Monsieur le président, monsieur le ministre, mes chers collègues, la question de l’enseignement français à l’étranger est peu débattue, comme la plupart des sujets qui concernent les Françaises et les Français établis hors de France.
L’examen de la présente proposition de loi nous donne donc l’occasion d’aborder la question dans cet hémicycle. C’est, je le crois, un élément positif en soi.
L’enseignement français à l’étranger est face à un défi majeur : une tension très forte entre des objectifs chiffrés extrêmement substantiels annoncés par le Président de la République, doubler le nombre d’élèves à l’horizon 2030, et un abaissement des moyens fournis par l’État. C’est étrange quand on le dit comme cela, mais c’est ainsi : la volonté politique de doubler le nombre d’élèves n’est pas du tout corrélée à des mesures visant à doubler les moyens mis en œuvre par l’État.
En réalité, en 2017, le Gouvernement a même effectué une coupe de 33 millions d’euros. Entre 2016 et 2021, les personnels expatriés ont baissé de 21 %, tandis que le nombre de personnels résidents a baissé que de 7 %. Le personnel de droit local croît, de 9 %, et les détachements aussi. Mais cela ne fait en tout qu’un dixième du nécessaire.
Comme la magie n’existe pas, comment cet objectif de doublement du nombre d’élèves peut-il être rempli avec moins de moyens ?
Est-ce impossible ? Non, c’est possible. Mais cela a un coût très fort en matière de solidarité, d’égalité, de culture du service public et de traitement des enseignants.
Cela suppose de s’orienter davantage vers un système guidé par des logiques privées, où le poids des frais de scolarité pèse de plus en plus sur les parents, puisque la part d’engagement de l’État diminue. Plus précisément, c’est sur les parents qui en ont les moyens que cela pèse, la précarisation du statut des enseignants, qui permet de faire des économies, s’accentuant dans le même temps. C’est mécanique.
À notre avis, la logique de l’enseignement français à l’étranger doit au contraire être celle d’un service public, afin d’assurer un enseignement inclusif, de bonne qualité, accessible, assurant le principe républicain d’égalité des chances.
En conséquence, pour le groupe Écologiste – Solidarité et Territoires, plusieurs grandes réformes auraient pu être menées.

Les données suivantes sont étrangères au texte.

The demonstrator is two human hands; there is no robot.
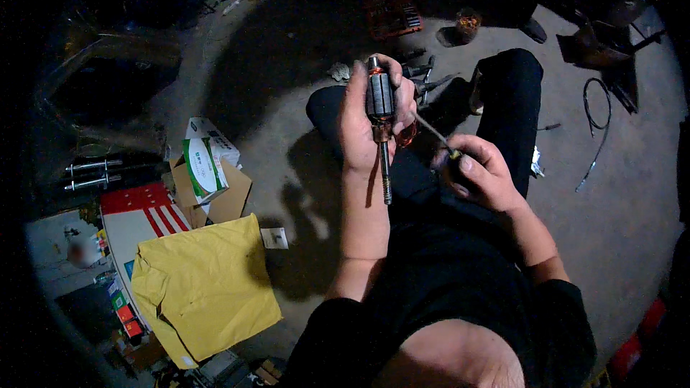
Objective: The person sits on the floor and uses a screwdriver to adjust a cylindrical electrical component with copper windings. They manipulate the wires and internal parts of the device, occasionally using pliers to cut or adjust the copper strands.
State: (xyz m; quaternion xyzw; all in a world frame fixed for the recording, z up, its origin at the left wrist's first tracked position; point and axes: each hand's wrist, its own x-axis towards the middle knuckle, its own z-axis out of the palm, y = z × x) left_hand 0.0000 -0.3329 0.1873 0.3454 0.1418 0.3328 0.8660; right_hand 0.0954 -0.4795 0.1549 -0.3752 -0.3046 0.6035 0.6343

S’agissant du réseau en lui-même, la clé est à nos yeux de renforcer la participation financière de l’État afin de juguler l’envolée des frais de scolarité. Cela signifie par exemple favoriser le recrutement d’enseignants titulaires, travailler à l’harmonisation des rémunérations et des avantages sociaux entre salariés de droit français et contrats locaux ou encore mettre en place des conventions collectives internationales et une charte sociale de respect des droits des travailleurs et des travailleuses pour obtenir le label AEFE.
Il conviendrait par ailleurs d’agir au niveau des bourses qui, cela a été dit, ont été amputées de 10 milliards d’euros. Selon nous, une augmentation substantielle du budget des bourses est au contraire nécessaire pour ne pas exclure une part de plus en plus grande de familles.
Pour réduire les inégalités, il faut par exemple modifier les barèmes d’attribution fixés en fonction de la situation économique et sociale de chaque pays. Il faut également une réforme du barème et des modes d’attribution des bourses pour les foyers monoparentaux et les couples séparés.
Dans ce contexte, la présente proposition de loi se donne deux objectifs principaux. D’une part, elle assure une plus grande représentation des familles et des anciens élèves au sein du conseil d’administration de l’AEFE. D’autre part, elle confie à cette dernière le soin de gérer les IRF, qui ont déjà été créés, le premier ayant d’ailleurs été inauguré au mois de janvier.
Nous aurons l’occasion de discuter du contenu précis des dispositions proposées lors de la discussion des articles. Mais, vous l’aurez compris, pour nous, les écologistes, la priorité aurait été de réorienter structurellement notre modèle vers une logique de service public, c’est-à-dire une logique où priment l’égalité des chances, la qualité de l’enseignement, la mixité sociale de ces centaines de milliers d’élèves que nous avons vocation à accueillir.
Nous attendons donc avec enthousiasme les débats et les votes sur les différents amendements, afin de déterminer si nous pouvons soutenir ce texte.